WORK INSTRUCTION » Give the data again exactly, from its opening line through the line in which "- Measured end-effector" appears.

COLLECTED DATA »
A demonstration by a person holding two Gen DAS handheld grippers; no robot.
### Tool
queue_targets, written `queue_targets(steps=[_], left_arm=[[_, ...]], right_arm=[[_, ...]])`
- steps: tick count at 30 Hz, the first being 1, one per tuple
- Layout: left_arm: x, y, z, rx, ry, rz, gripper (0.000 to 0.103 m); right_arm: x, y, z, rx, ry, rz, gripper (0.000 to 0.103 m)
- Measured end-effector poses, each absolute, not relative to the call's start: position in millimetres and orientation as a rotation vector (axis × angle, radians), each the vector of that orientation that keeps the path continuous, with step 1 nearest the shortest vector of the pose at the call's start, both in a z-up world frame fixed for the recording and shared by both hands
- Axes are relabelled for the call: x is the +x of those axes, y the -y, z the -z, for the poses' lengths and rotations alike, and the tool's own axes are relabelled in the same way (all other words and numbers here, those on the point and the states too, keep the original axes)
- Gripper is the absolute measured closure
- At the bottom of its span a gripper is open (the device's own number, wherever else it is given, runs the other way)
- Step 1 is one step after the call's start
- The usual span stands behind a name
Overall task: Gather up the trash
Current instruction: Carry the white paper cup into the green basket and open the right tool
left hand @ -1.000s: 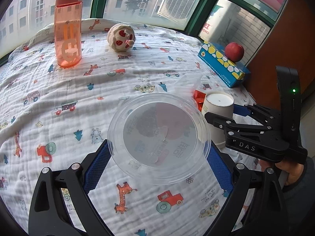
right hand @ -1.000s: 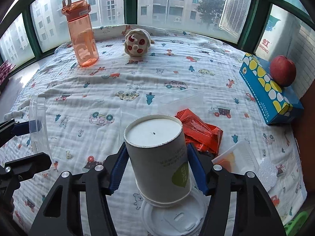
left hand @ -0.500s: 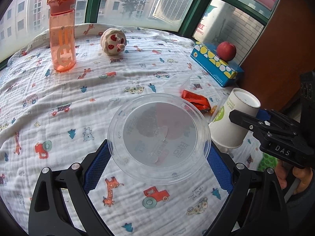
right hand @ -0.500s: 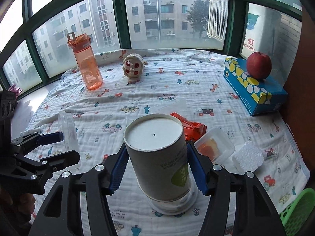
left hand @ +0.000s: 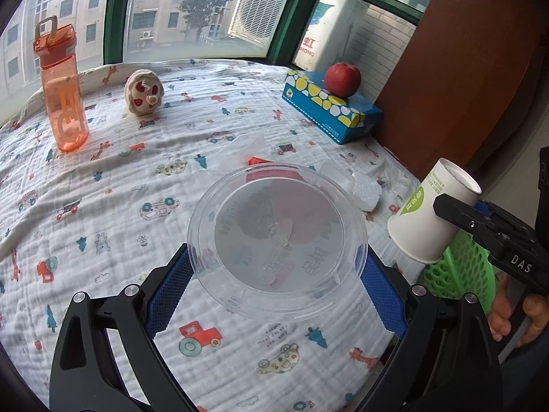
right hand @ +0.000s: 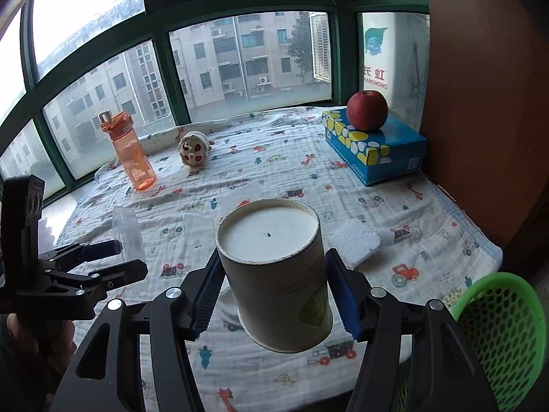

OUTPUT OF THE EXERCISE »
A demonstration by a person holding two Gen DAS handheld grippers; no robot.
### Tool
queue_targets, written `queue_targets(steps=[_], left_arm=[[_, ...]], right_arm=[[_, ...]])`
- steps: tick count at 30 Hz, the first being 1, one per tuple
- Layout: left_arm: x, y, z, rx, ry, rz, gripper (0.000 to 0.103 m); right_arm: x, y, z, rx, ry, rz, gripper (0.000 to 0.103 m)
- Measured end-effector poses, each absolute, not relative to the call's start: position in millimetres and orientation as a rotation vector (axis × angle, radians), each the vector of that orientation that keeps the path continuous, with step 1 nearest the shortest vector of the pose at the call's start, both in a z-up world frame fixed for the recording and shared by both hands

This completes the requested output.